Memory drives temporal reciprocity in activity-driven network model. Fraction of reciprocations \(p(E_{rec})\) (top), and fraction of links having at least one reciprocation, \(p(l_{rec})\) (bottom), for several empirical communication channels (Data), as well as in synthetic temporal networks fitted by the ADAM and ADA models. The ADAM model, implementing both memory and attractiveness of nodes, reproduces empirical levels of temporal reciprocity in all datasets, outperforming the memoryless ADA model. We filter out links with less than \(n_{events}=3\) events. For calls, ADA does not produce any links with more than 3 events on them, so all edges are filtered out and the ADA symbol disappears. Qualitatively similar results are obtained for a different choice of filter, \(n_{events}=5\) (see Additional file 1 Section S8)

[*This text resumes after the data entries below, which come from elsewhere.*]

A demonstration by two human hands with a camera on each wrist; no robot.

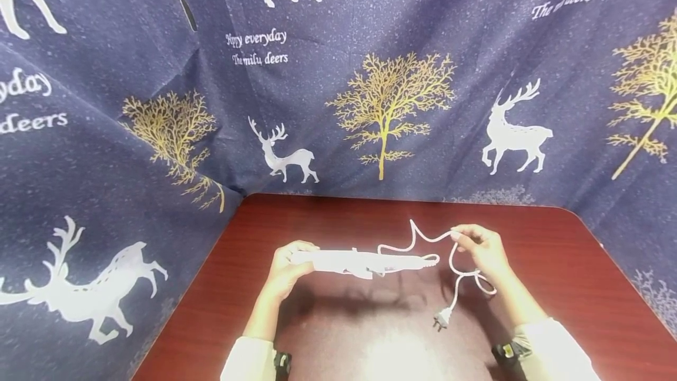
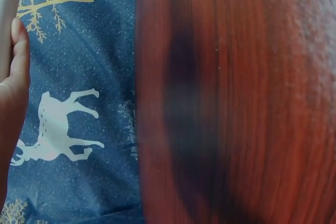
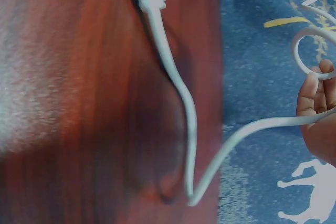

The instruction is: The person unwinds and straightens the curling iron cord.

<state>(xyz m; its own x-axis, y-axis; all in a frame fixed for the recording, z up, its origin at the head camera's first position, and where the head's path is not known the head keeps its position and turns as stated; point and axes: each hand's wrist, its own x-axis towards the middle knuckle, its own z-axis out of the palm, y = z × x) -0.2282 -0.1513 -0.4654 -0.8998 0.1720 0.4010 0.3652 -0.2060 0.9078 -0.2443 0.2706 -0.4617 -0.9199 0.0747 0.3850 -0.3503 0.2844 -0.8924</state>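
Observation:
My left hand (image 1: 285, 268) grips one end of a long white corded appliance (image 1: 338, 260), held level above the table; glare hides what kind it is. In the left wrist view, only part of the left hand (image 2: 20, 72) and a strip of the appliance (image 2: 4, 24) show at the edge. To the right, my right hand (image 1: 483, 251) pinches the white power cord (image 1: 433, 240) between thumb and fingers. Below that hand dangles the two-pin plug (image 1: 443, 316). The right wrist view has the cord (image 3: 189, 124) bending sharply, with the right hand (image 3: 320, 103) holding it at the edge.
Beneath both hands lies a reddish-brown wooden table (image 1: 571, 263) with a bright glare patch near its front. A blue cloth (image 1: 338, 134) printed with deer and trees hangs behind and at both sides.

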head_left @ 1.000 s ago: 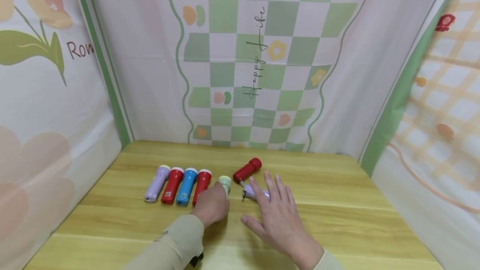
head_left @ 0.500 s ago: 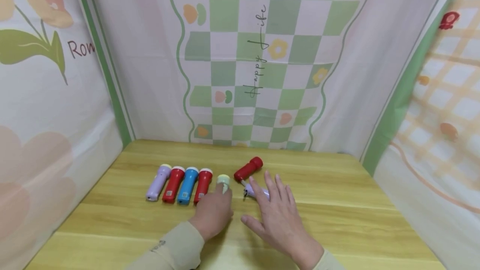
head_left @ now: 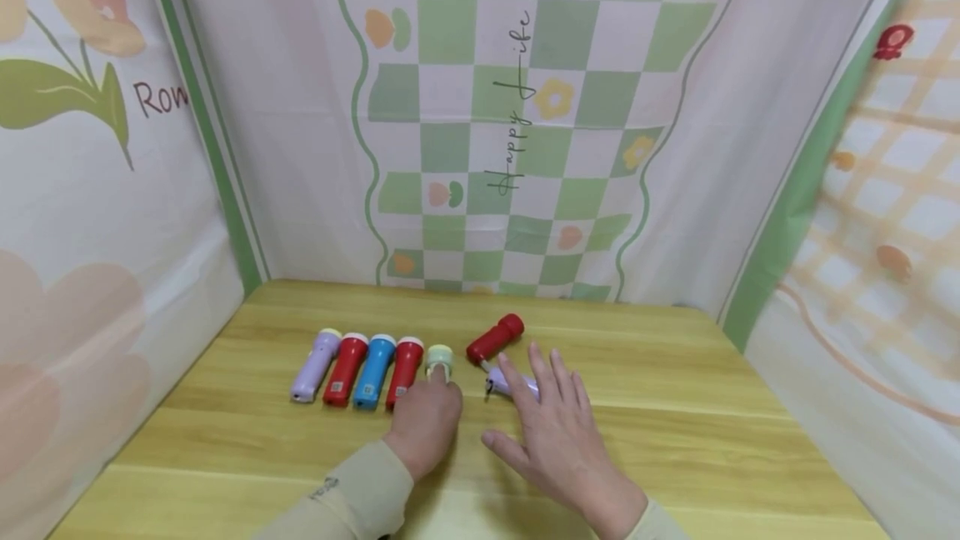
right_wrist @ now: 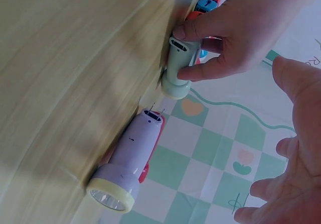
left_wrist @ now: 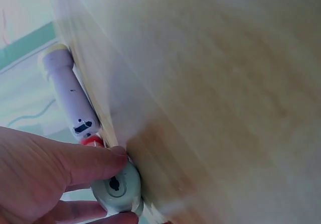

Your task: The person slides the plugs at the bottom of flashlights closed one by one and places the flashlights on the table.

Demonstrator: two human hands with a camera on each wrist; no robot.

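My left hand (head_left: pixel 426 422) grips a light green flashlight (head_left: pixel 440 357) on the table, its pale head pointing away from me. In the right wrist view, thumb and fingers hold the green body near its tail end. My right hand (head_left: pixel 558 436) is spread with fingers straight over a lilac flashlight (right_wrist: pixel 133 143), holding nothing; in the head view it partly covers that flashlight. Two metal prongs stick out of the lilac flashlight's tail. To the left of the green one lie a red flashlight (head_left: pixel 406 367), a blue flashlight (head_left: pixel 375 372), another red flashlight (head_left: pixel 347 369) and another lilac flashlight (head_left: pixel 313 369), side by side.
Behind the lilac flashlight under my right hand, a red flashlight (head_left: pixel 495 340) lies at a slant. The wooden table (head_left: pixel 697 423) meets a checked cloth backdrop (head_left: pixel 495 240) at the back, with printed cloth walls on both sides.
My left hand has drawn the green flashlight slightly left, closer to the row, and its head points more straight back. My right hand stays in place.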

Note that ADAM is not able to reproduce \(p(E_{rec})\) for sms and msg, perhaps due to a more complex role of memory in these communication channels. The ADAM model does indeed account for memory of past contacts; however, it ignores the possibility that alters are treated differently by an ego. Namely, strong weight heterogeneity over the links of aggregated ego networks might cause discrepancies between data and ADAM. In any case, ADAM outperforms ADA even in the case of sms and msg, showcasing the relevance of some type of memory effect. Future research in the drivers of reciprocity in social communication networks might consider more involved implementations of memory, such as one where the number of past contacts with a given individual determines the frequency of future interactions.

3 Discussion

In this paper, we have proposed measures of reciprocity that explicitly account for the temporality of social interactions in human communication, and used them to quantity the levels of reciprocation in multiple channels including calls, messaging and social media. We have shown that existing reciprocity measures on aggregated directed and weighted networks [17, 31], particularly the notion of balance [20], are actually an upper bound on temporal reciprocity measures like \(p(E_{rec})\). Given a level of balance between pairs of nodes, temporal reciprocity can vary widely, highlighting differences across communication channels. Indeed, for conversation channels like sms, msg and email, the time gaps within reciprocations tend to be shorter than for non-reciprocations. This suggests that one-to-one channels [57] support quicker reciprocal communication than the broadcasting platform Twitter. We have seen a similar effect for time gap burstiness; conversation channels have more bursty reciprocal activity, while Twitter displays more bursty non-reciprocal dynamics.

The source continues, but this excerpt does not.